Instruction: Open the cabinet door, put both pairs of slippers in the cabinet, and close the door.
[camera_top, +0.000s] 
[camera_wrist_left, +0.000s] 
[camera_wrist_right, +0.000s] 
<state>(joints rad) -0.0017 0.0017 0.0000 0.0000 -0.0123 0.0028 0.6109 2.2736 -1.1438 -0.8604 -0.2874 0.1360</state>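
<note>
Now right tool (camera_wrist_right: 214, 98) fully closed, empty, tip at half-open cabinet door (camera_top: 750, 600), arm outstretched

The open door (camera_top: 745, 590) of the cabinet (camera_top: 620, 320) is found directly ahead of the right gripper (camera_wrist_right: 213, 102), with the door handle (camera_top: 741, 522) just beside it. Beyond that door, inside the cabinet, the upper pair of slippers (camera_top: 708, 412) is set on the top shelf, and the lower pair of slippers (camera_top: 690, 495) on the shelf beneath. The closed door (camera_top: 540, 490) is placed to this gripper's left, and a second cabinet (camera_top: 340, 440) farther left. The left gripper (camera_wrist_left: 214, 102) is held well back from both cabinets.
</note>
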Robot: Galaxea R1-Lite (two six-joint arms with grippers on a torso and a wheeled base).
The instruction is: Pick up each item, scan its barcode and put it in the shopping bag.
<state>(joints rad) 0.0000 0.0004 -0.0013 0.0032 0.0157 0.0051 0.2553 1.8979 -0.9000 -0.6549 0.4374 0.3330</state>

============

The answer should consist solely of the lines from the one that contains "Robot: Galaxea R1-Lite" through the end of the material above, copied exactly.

• **Result**:
Robot: Galaxea R1-Lite (two six-joint arms with grippers on a torso and a wheeled base).
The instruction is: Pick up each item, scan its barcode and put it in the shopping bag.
<state>(joints rad) 0.0000 0.0004 -0.0013 0.0032 0.0157 0.0051 0.2553 1.8979 -0.9000 -0.6549 0.4374 0.3330</state>

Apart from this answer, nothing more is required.